**What is expected:**
For the listing below, the answer is an exact retyping of the lines from the one with "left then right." through the one with "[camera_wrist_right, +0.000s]", both included, without pictures.

[[ Stored data, beginning ]]

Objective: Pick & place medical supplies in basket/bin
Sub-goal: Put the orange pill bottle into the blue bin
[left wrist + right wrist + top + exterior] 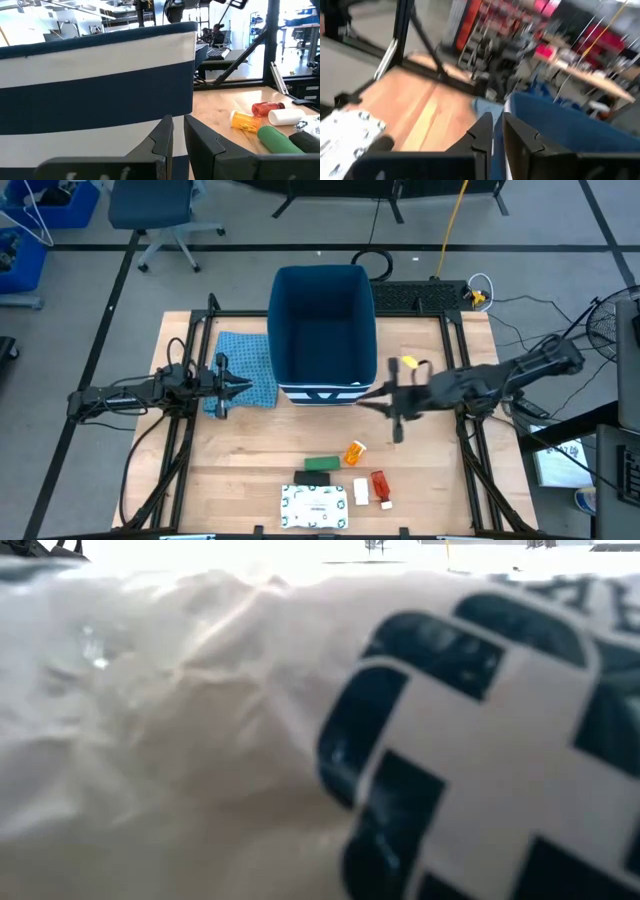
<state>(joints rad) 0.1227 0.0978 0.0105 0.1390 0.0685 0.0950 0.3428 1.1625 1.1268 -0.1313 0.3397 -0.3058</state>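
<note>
Right pincer (pixel 378 396) beside bin (pixel 322 330); supplies (pixel 340 477) below.

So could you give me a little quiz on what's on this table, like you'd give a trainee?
1. True or false: the orange pill bottle already lies inside the bin.
2. Seen from above, what lies to the left of the bin? A) a light blue cloth B) a red towel C) a metal tray
3. How many medical supplies lie out on the table?

Key: 1 false, it lies on the table. 2 A. 3 six.
</note>
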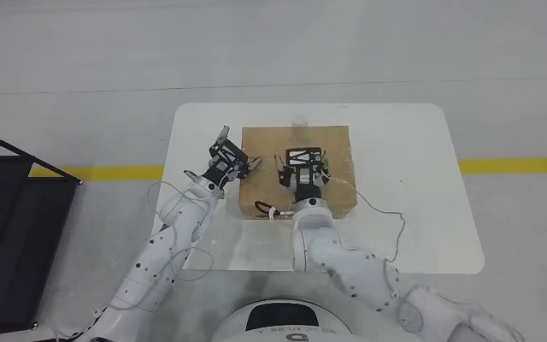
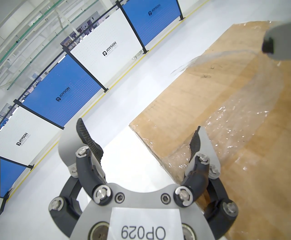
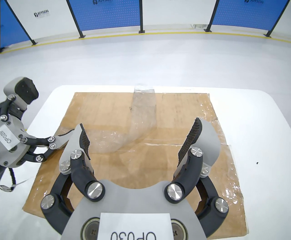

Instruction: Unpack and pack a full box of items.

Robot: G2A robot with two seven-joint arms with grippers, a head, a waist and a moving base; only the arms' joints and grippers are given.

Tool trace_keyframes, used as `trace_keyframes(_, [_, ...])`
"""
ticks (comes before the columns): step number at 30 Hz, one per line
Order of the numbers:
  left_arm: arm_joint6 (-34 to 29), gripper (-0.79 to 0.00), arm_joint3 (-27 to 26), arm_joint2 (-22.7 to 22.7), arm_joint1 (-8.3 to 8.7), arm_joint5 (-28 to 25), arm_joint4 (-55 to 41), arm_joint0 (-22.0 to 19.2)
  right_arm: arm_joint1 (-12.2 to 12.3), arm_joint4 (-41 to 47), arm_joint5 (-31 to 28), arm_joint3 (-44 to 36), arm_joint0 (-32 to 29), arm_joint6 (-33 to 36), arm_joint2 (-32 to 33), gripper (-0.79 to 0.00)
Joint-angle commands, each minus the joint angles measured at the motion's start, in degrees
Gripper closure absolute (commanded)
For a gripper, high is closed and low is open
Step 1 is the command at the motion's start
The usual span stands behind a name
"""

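Taped-up cardboard box [image 1: 335,162] sits in the middle of the table [image 1: 410,214]. Right gripper [image 3: 139,124] hangs over its top, fingers wide apart. Left gripper [image 2: 139,127] is at the box's left edge, also spread.

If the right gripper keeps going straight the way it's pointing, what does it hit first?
Probably the closed top of the cardboard box, near the curved clear tape. The right gripper is over it, fingers open; how far above is unclear.

pale grey floor [image 1: 256,51] with a yellow line [image 1: 504,165]; blue and white panels [image 3: 109,13] behind.
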Motion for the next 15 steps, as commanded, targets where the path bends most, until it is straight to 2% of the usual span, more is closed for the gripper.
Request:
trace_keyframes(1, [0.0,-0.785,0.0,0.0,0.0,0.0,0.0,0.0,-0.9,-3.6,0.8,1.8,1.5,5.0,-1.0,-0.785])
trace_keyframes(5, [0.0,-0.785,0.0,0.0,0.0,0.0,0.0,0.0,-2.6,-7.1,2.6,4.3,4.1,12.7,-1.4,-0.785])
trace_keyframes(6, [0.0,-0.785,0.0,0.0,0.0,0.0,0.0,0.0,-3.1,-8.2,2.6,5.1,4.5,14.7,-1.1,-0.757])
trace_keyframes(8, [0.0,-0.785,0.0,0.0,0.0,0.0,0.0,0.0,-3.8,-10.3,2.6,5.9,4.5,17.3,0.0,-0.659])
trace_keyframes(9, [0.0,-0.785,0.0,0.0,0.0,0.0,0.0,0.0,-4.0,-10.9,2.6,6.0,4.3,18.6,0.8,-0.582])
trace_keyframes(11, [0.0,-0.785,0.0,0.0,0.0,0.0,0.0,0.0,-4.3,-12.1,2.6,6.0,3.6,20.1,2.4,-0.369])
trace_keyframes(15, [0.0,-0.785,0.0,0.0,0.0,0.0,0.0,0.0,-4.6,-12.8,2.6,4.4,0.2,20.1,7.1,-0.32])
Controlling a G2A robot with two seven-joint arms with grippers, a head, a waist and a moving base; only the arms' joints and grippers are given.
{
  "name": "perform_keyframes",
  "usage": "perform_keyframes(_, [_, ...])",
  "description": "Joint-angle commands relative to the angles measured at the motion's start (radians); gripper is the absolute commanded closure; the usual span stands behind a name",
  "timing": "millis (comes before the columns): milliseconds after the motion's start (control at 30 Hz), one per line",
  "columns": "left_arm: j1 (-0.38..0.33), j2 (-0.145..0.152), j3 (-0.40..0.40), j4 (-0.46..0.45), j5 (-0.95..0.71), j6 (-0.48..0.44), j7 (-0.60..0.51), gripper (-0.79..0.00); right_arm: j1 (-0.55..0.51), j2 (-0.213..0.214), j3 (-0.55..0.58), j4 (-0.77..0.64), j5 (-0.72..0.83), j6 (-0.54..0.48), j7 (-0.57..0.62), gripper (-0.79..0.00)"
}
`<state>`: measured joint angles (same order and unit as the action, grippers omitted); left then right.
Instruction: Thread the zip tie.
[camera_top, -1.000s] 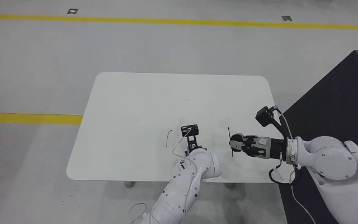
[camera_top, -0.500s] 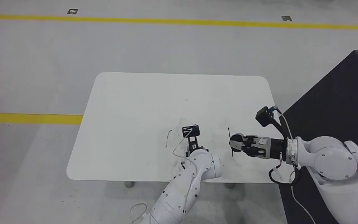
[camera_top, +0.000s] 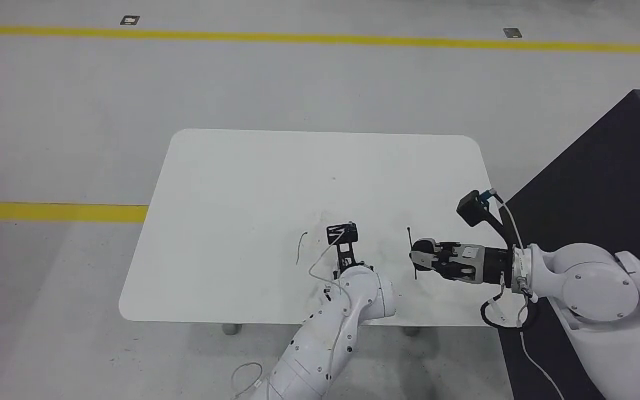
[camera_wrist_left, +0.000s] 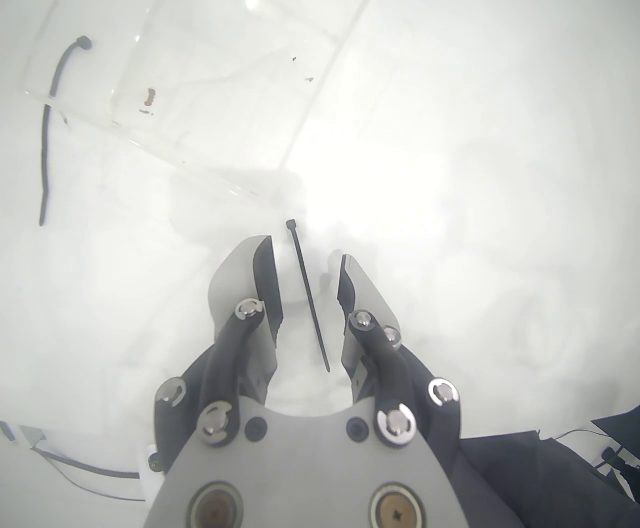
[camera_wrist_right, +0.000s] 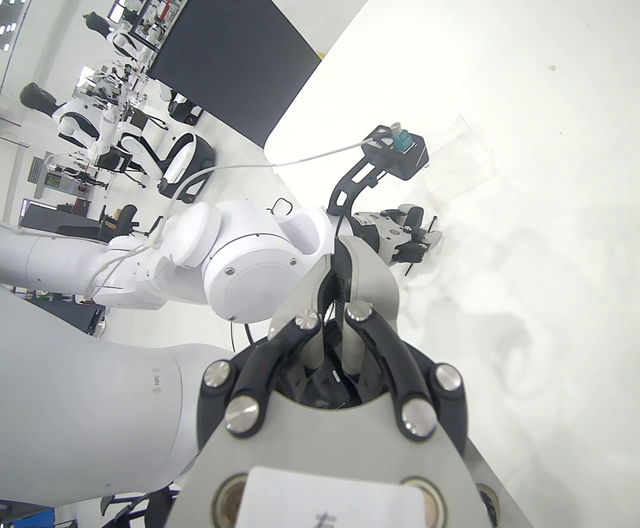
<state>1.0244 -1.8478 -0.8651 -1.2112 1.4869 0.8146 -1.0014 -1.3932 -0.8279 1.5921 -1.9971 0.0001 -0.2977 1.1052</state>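
Over at the left gripper (camera_wrist_left: 304, 249): spread wide, straddling the straight zip tie (camera_wrist_left: 307, 295) flat on the table (camera_wrist_left: 500, 200), clamping nothing. At the right gripper (camera_wrist_right: 341, 250): pinched closed, curved tie (camera_wrist_left: 45, 160) nearby.

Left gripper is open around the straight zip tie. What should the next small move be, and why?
Probably close the left gripper on the straight zip tie. Its fingers are open, and the tie lies between them on the table, touching neither, so it looks lined up for a grasp. The right gripper is shut and apart from it, so threading likely waits on this pickup.
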Motion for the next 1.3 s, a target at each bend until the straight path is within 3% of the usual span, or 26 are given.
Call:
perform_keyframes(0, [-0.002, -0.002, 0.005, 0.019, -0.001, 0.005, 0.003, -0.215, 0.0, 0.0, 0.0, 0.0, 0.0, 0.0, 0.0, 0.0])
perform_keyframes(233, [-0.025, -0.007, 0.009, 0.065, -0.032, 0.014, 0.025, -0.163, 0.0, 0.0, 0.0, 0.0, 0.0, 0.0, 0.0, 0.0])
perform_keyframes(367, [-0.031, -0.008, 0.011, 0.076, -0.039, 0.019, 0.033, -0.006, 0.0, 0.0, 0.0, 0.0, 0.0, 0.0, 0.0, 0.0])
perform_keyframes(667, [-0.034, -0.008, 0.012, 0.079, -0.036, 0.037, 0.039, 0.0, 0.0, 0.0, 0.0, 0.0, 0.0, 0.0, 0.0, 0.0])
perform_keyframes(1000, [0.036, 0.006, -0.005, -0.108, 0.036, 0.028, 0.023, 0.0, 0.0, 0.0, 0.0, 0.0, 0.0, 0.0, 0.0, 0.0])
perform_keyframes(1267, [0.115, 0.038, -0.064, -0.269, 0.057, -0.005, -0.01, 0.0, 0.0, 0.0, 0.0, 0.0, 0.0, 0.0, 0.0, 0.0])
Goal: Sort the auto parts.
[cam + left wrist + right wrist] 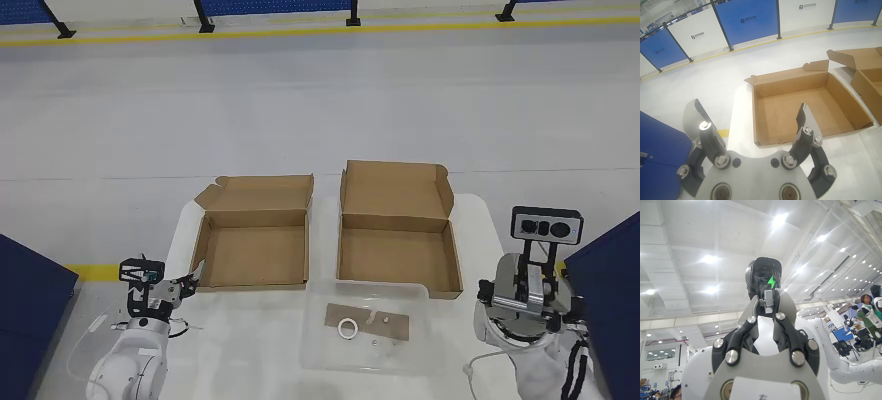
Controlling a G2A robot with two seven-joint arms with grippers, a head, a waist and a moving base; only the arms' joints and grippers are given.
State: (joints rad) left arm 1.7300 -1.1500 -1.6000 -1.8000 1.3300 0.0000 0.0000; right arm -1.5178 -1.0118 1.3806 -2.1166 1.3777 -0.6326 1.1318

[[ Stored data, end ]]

**Response to this exercise:**
`<state>`: measured joint angles (same order and unit as the action, grippers omitted); left then right.
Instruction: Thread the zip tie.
[camera_top, -1.000s] 
[camera_top, -0.500s] 
[camera_top, +0.000s] 
[camera_wrist_left, +0.000s] 
[camera_wrist_right, +0.000s] 

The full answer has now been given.